Dr. Michael Schwartz is a board-certified vascular surgeon who specializes in Vascular Surgery and Vascular Interpretation. He received his medical degree from University of South Florida College of Medicine and completed his general surgery residency at Montefiore Medical Center / Albert Einstein College of Medicine, New York, NY where he was the Chief Resident. Dr. Schwartz also performed his fellowship in vascular surgery at Montefiore Medical Center / Albert Einstein College of Medicine. Dr. Schwartz has published extensively and is known for his clinical research in the area of stented graft treatments and procedures. He has been in practice for more than twenty years, with nearly fifteen of those years at Good Samaritan Hospital.

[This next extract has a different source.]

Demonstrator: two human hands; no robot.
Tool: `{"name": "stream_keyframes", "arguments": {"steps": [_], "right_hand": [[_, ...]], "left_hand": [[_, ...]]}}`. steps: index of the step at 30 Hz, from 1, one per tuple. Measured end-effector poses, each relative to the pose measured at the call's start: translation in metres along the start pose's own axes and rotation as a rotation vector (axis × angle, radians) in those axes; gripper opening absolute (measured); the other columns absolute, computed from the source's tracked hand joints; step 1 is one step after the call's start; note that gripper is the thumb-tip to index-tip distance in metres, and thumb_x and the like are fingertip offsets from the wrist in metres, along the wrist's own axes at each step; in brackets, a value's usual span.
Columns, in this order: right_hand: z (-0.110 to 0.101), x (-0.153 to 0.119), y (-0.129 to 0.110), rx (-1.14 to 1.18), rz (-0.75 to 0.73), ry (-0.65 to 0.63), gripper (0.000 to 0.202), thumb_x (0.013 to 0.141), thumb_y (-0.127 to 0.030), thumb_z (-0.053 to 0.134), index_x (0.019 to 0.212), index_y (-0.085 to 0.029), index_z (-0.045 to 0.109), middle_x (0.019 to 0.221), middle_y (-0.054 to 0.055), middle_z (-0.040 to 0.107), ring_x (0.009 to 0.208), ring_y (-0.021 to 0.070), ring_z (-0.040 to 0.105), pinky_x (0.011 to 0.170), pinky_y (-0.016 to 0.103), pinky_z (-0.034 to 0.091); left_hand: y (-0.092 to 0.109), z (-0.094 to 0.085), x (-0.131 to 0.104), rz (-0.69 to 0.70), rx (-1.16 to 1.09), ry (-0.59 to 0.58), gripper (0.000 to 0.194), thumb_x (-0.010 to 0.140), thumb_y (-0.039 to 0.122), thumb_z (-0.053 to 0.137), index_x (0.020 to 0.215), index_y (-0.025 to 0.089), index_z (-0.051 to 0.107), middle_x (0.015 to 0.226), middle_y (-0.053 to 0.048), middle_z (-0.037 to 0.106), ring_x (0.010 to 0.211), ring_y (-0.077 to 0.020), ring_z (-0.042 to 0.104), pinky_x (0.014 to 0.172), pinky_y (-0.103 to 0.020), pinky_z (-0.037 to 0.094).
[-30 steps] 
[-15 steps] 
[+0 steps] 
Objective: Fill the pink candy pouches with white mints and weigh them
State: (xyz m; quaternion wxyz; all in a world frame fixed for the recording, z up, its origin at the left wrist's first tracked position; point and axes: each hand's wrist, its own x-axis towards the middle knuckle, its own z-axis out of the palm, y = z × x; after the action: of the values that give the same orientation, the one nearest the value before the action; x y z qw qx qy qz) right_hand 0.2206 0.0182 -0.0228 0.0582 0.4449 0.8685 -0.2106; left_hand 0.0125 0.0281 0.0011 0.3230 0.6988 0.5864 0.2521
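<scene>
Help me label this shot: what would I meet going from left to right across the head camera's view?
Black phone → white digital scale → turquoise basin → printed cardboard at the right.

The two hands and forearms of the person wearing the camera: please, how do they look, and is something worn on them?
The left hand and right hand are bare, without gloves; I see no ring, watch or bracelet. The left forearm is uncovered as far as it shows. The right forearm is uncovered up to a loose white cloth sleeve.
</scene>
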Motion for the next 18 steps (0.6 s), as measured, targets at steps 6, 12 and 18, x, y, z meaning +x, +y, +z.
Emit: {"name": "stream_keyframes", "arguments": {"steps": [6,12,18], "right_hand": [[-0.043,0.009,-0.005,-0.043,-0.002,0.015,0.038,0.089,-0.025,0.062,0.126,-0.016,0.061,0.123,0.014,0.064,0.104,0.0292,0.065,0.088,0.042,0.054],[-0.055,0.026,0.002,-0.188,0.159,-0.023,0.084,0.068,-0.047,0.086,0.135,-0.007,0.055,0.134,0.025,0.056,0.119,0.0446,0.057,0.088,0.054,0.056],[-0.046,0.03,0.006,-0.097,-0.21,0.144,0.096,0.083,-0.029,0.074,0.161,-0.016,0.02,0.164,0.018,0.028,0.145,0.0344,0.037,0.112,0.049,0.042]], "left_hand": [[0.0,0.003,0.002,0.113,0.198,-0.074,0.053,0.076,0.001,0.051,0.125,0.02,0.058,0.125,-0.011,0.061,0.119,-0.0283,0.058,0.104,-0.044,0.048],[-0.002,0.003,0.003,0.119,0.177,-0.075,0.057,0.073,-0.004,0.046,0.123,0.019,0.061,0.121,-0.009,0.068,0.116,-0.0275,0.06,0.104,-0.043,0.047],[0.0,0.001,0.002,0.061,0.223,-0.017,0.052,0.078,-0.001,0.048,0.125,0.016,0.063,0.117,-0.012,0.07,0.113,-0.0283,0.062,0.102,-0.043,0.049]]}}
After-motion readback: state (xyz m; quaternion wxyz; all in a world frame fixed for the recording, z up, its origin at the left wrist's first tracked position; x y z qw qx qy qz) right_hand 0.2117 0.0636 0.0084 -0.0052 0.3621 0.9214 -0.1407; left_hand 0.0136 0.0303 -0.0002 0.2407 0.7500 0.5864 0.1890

Scott Luchs MD, Director of Radiology, Director of Interventional Radiology

Dr. Luchs is a board-certified diagnostic and interventional radiologist who has been practicing at Good Samaritan Hospital for nearly twenty years. Hailing originally from nearby Englewood NJ, Dr. Luchs went to college at Brandeis University, before completing his Masters in Medical Science and MD at Boston University Medical School. He performed his surgical internship at Montefiore Medical Center in the Bronx, and completed his residency in diagnostic radiology at Norwalk Hospital/Yale University in New Haven, CT. Dr. Luchs returned to Boston University to perform his vascular and interventional radiology fellowship. He specializes in interventional and vascular radiology and has been working in collaboration with Dr. Schwartz for over twenty years.

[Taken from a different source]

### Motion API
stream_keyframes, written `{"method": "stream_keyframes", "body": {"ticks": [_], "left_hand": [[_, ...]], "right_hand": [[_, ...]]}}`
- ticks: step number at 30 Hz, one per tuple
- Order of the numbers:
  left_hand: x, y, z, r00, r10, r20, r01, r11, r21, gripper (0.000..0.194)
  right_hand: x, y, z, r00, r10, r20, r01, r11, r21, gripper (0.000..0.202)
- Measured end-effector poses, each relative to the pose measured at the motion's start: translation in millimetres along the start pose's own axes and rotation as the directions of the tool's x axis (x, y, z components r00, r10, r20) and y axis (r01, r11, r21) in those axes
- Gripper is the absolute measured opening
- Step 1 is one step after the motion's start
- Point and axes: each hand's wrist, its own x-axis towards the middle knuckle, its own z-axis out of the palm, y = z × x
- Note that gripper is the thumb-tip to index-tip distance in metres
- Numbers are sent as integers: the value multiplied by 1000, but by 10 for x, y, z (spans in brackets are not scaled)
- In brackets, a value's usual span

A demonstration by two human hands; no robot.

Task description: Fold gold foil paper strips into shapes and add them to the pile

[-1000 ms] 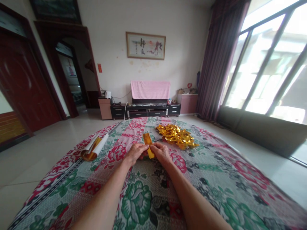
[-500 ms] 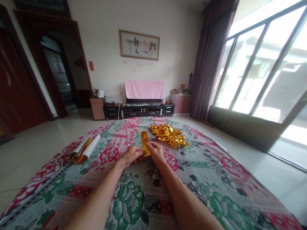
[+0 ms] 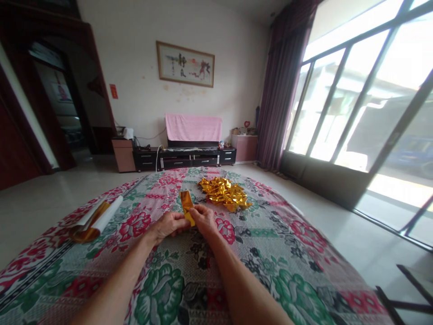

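Observation:
A narrow strip of folded gold foil paper (image 3: 186, 202) stands up between my two hands, above the flowered cloth. My left hand (image 3: 170, 225) pinches its lower left edge with thumb and fingers. From the right, my right hand (image 3: 203, 218) grips the lower right side, thumb across the strip. Just beyond my right hand lies a heap of folded gold foil pieces (image 3: 225, 194). Off to the left rests a loosely rolled stack of gold foil sheets (image 3: 88, 229), white on the outside. My fingers hide the strip's lower end in part.
The table under the flowered cloth (image 3: 158, 298) has a rounded far edge. Across the floor stands a low black cabinet (image 3: 189, 161) with a pink cloth (image 3: 193, 127) over something on it. A dark metal frame (image 3: 406, 300) is at the lower right, and tall windows line the right side.
The view has turned slightly to the right, so everything sits further left. Both hands keep their hold on the gold strip, which leans a little more to the left.

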Motion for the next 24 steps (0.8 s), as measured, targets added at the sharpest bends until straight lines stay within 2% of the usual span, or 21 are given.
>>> {"method": "stream_keyframes", "body": {"ticks": [2,6,8,11,14,16,20,24], "left_hand": [[9,-3,-43,993,45,-114,-51,998,-46,34],[67,-40,-114,932,120,-342,-173,977,-128,54],[102,-72,-133,915,121,-386,-190,971,-145,58],[153,-138,-158,903,166,-396,-222,970,-100,57],[189,-206,-185,884,240,-402,-225,971,85,47],[200,-234,-188,859,277,-430,-149,939,309,37],[198,-234,-130,854,363,-372,-52,772,634,20],[184,-218,-53,869,416,-269,-27,582,813,21]], "right_hand": [[-15,-35,-14,998,-28,63,34,995,-92,24],[-46,-134,-57,967,-130,219,201,916,-346,17],[-46,-155,-77,951,-144,273,249,881,-402,18],[-16,-126,-102,945,-157,286,280,840,-464,19],[30,-75,-127,959,-173,223,262,837,-480,22],[53,-55,-147,972,-155,176,224,830,-511,26],[61,-47,-179,973,-175,154,233,754,-615,26],[45,-26,-181,960,-217,179,279,648,-709,21]]}}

Neal Kurtti MD, Vascular Anesthesia

Dr. Kurtti is a board certified Anesthesiologist who has created and implemented a nationally recognized program which monitors and evaluates the quality of anesthesia care delivered to every patient at all of the facilities we provide services. His Performance Improvement Program is ranked within the top 1% of performance improvement programs in the country.  Dr. Kurtti graduated from SUNY Downstate Medical Center in Brooklyn, N.Y.  He received his fellowship and served as Chief Resident, Cardiovascular Anesthesiology at New York University Medical Center. Dr. Kurtti also holds a fellowship in Pediatric Cardiovascular Anesthesiology from Harvard Medical School, The Children’s Hospital. He is a member of the trauma committee at Good Samaritan Hospital and a contributing author in the textbook "Trauma: Anesthesia and Intensive Care."